__Your task__: Where the listing below has a line with "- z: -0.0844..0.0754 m", write out exactly that line and every line after it, stopping after the line with "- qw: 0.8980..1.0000".

__Collected material__:
<<<<
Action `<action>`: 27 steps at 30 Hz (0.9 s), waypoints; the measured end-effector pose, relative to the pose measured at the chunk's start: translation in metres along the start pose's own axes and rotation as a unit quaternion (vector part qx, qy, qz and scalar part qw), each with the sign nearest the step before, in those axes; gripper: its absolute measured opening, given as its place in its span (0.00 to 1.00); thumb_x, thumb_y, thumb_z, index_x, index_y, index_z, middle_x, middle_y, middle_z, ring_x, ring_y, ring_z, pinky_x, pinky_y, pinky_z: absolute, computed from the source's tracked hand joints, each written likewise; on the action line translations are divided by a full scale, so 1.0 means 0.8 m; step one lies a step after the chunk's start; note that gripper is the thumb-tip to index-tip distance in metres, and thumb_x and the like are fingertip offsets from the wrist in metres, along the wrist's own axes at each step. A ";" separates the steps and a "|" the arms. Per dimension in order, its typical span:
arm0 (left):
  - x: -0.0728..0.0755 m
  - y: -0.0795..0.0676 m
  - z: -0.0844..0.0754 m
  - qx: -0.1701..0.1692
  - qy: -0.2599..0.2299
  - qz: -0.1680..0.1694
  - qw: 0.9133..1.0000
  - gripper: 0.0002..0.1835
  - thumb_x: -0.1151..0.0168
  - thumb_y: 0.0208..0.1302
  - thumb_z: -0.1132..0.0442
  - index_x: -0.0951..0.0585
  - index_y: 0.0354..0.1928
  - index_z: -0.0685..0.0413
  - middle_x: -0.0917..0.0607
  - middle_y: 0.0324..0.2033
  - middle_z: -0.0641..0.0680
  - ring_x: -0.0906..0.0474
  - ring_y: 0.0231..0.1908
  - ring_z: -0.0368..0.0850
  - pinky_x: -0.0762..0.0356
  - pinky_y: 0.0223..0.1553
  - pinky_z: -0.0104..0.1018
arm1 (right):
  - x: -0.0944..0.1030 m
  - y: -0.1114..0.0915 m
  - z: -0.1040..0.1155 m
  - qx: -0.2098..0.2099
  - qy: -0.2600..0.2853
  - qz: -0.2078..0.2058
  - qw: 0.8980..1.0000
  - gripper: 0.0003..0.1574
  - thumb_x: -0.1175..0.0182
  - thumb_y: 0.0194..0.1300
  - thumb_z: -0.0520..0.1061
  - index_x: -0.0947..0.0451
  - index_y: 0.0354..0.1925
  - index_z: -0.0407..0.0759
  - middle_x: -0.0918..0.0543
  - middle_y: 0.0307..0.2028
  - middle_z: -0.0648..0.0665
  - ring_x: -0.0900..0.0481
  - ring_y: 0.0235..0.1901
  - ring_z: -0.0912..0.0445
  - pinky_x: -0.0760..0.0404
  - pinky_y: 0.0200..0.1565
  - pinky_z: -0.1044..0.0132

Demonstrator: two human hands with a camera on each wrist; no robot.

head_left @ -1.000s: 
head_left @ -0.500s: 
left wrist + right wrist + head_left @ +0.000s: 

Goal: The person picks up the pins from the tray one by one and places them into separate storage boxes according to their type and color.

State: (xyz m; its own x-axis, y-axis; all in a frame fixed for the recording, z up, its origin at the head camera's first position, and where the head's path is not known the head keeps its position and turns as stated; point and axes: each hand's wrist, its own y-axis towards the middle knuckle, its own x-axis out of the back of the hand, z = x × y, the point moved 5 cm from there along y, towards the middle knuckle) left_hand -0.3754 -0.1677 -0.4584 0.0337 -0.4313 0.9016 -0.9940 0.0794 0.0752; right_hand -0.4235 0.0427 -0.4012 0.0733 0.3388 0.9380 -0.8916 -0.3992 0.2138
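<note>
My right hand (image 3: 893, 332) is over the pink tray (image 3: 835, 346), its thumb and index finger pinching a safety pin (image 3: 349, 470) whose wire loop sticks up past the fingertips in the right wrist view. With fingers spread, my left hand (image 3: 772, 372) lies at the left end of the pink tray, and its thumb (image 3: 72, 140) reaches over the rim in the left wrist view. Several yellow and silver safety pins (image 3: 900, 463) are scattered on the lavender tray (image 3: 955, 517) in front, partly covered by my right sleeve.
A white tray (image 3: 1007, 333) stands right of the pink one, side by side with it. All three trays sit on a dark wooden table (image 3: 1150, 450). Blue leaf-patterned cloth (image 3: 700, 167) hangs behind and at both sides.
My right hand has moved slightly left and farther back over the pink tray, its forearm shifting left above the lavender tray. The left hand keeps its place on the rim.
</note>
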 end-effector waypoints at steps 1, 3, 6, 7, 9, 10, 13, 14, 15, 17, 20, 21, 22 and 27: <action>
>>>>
__Response to this exercise__:
  - z: -0.0844..0.0754 m
  - qx: -0.1701..0.1692
  - qy: -0.2599..0.2299
  - qz: -0.1680..0.1694
  - qw: 0.9133..1.0000
  - gripper: 0.0002..0.1835
  - thumb_x: -0.1151..0.0168
  - thumb_y: 0.0208..0.1302
  - thumb_z: -0.1132..0.0442
  - index_x: -0.0951..0.0585
  - index_y: 0.0354..0.1928
  - index_z: -0.0685..0.0413
  - middle_x: -0.0917..0.0607
  - middle_y: 0.0324..0.2033
  - middle_z: -0.0641..0.0680
  - ring_x: -0.0906..0.0474
  - ring_y: 0.0231..0.1908
  - ring_z: -0.0368..0.0850
  - pinky_x: -0.0762..0.0356
  - pinky_y: 0.0223..0.1553
  - pinky_z: -0.0104..0.1018
arm1 (right):
  - x: -0.0944..0.1030 m
  - y: -0.1114..0.0915 m
  - z: -0.1040..0.1155 m
  - qx: -0.2098..0.2099
  - qy: -0.2600..0.2853
  - qz: -0.2078..0.2058
  - qw: 0.8980..1.0000

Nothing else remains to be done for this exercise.